## What the task requires
Please copy, exactly as they appear below, the lines from the one containing "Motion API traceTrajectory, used" through the one containing "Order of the".

## Dataset
Content starts
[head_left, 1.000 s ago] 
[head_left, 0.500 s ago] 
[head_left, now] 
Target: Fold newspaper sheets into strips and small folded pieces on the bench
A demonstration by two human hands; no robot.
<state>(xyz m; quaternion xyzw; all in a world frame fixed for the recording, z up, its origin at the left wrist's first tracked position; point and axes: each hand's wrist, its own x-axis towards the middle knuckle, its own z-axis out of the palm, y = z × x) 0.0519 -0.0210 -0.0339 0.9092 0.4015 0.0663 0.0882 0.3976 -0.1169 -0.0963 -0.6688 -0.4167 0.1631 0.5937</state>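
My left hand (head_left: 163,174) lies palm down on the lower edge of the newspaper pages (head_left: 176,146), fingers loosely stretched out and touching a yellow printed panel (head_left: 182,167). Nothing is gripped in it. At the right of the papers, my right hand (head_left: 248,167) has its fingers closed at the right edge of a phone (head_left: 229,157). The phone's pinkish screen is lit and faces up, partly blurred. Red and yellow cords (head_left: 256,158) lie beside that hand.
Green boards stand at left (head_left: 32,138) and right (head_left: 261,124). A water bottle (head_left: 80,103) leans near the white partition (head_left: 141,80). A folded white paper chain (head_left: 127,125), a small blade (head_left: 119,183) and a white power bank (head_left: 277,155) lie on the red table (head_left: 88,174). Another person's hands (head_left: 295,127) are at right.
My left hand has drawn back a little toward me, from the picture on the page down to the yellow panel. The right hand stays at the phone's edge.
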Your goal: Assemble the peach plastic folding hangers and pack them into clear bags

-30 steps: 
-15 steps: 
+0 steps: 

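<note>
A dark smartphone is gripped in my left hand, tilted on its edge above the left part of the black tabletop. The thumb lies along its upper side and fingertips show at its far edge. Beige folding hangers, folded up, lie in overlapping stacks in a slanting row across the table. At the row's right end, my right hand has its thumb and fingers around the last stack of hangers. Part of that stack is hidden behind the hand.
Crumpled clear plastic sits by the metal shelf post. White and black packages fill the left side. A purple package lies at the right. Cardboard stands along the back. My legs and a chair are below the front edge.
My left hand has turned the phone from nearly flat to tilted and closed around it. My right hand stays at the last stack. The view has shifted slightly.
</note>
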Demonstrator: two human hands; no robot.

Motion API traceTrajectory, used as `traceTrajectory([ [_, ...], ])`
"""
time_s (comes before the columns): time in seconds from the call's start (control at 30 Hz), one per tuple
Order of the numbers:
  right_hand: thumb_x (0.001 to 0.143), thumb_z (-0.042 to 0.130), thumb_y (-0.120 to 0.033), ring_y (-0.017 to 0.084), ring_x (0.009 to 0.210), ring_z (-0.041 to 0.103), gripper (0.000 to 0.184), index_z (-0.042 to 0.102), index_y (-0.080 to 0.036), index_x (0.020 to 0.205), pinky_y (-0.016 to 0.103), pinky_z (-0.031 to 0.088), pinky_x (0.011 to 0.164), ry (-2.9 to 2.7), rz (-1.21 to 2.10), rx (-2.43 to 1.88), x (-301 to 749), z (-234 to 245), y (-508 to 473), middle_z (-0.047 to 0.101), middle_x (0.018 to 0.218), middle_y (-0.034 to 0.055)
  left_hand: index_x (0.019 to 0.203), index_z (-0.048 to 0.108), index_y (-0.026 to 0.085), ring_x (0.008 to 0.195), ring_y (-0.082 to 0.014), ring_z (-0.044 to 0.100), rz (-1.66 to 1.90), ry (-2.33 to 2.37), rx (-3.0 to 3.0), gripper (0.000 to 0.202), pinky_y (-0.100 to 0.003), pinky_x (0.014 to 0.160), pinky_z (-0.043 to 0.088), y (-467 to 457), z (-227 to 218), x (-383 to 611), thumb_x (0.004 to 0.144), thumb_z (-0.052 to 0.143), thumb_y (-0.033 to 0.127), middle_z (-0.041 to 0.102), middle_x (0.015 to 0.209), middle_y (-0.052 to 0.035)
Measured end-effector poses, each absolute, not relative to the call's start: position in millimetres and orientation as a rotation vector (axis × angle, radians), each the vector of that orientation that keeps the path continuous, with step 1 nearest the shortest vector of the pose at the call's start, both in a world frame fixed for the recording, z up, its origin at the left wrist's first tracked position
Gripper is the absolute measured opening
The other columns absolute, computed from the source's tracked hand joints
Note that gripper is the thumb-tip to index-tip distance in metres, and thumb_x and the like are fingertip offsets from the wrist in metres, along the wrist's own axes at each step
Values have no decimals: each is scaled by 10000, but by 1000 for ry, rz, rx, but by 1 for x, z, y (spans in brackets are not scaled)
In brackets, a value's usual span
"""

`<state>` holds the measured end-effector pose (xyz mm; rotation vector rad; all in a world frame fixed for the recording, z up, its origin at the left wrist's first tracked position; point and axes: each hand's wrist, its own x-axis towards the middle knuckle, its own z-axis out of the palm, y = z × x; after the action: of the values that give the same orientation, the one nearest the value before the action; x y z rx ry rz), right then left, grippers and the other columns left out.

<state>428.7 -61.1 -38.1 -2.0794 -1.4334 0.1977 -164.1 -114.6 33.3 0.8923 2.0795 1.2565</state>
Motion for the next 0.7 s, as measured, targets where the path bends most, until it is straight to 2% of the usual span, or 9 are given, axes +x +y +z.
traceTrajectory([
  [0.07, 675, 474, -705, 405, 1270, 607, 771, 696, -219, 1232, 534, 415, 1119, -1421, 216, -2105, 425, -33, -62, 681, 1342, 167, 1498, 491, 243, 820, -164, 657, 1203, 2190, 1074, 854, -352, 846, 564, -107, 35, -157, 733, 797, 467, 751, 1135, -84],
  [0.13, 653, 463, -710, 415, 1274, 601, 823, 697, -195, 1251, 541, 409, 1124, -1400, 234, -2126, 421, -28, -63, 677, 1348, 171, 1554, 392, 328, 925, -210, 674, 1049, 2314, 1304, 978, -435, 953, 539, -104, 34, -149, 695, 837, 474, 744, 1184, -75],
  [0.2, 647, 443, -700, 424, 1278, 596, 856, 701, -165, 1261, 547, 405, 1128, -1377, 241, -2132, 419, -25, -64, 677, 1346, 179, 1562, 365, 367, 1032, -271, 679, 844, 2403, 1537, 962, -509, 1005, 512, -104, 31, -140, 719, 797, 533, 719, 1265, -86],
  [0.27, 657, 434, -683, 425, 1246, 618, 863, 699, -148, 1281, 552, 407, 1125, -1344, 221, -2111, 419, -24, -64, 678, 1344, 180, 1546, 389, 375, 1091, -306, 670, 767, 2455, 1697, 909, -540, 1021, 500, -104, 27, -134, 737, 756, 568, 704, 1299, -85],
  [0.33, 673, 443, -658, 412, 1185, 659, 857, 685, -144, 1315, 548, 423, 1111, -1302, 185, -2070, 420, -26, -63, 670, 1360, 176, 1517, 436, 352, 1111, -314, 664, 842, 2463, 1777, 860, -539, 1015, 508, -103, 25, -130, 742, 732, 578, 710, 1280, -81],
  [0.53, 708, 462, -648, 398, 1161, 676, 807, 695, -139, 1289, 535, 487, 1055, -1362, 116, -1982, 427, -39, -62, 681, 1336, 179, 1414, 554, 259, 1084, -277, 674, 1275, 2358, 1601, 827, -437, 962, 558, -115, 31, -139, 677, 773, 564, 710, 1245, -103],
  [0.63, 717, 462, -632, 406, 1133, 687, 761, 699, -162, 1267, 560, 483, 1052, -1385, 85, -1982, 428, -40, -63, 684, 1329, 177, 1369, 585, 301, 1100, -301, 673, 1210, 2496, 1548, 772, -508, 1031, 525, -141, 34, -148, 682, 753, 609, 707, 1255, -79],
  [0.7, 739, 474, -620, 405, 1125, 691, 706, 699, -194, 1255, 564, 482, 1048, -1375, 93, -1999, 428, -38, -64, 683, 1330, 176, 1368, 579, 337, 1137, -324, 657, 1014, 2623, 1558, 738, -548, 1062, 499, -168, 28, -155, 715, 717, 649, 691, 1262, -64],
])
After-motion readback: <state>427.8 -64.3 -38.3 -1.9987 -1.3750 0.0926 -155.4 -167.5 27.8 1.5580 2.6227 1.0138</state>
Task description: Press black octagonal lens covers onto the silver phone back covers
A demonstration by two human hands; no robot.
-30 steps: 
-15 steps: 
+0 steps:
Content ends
## Answer space
Motion API traceTrajectory, used as `traceTrajectory([ [_, ...], ])`
"""
time_s (comes before the columns): time in seconds from the call's start (control at 30 Hz), one per tuple
Order of the numbers:

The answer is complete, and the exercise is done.